According to Mike Covey, "After a careful evaluation, our Board determined that separating these distinct businesses is a logical next step for Potlatch in our ongoing efforts to strengthen our businesses and build long-term value for shareholders. This strategic move will enable shareholders to have a direct stake in two unique companies - an essentially pure-play timber REIT and a solidly positioned pulp-based manufacturing company. This increased transparency will enhance the likelihood that each company will receive appropriate market recognition of its unique performance and potential. This action also recognizes the inherent diversity of our assets and the opportunities that will be available to both companies as independent businesses."
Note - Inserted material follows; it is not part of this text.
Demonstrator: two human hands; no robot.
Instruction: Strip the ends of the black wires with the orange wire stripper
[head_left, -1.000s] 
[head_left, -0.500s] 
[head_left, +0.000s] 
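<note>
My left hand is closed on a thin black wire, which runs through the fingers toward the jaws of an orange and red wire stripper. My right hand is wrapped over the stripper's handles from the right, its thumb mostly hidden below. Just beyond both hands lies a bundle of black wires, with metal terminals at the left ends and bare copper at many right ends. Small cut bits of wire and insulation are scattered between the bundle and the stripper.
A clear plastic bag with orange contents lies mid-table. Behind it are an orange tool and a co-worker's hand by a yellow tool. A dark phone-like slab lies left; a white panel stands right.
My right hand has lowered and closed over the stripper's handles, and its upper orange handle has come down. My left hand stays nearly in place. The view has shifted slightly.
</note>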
Covey continued, "This spin-off will enable the management and board of both Potlatch and Clearwater Paper to have a sharper focus on their core businesses. Additionally, as two standalone entities with sound operations and talented management teams, both companies will be better positioned to manage and grow their businesses, leverage their distinct competitive strengths, attract and retain key employees, and pursue value-creation opportunities such as acquisitions over the long-term."
Weyerhaeuser, on the other hand, has opted to maintain the status quo for at least a while longer. They have clearly been shedding manufacturing facilities in preparation for the “possible” conversion to a timber REIT but it is clear that they see no urgency. They have long had a business model that focused on growing and managing trees specifically for a particular product in a particular mill – and they have been very good at it. They have captured value. But… I think it is a dead model. The value gains from that model don’t appear, to me at least, to be as great as the tax efficiency gains from the REIT model. Many investors agree. Weyerhaeuser’s stock price has declined to about $50 per share.
One analyst estimated the timberland value alone at $60 per share. My estimate of the timberland value is significantly higher - about $80 per share. Weyerhaeuser’s management has always understood the value of owning high-site land and of the financial value of intensive management. And those two factors are keys in timberland valuation. Weyerhaeuser’s timberland is not “average”!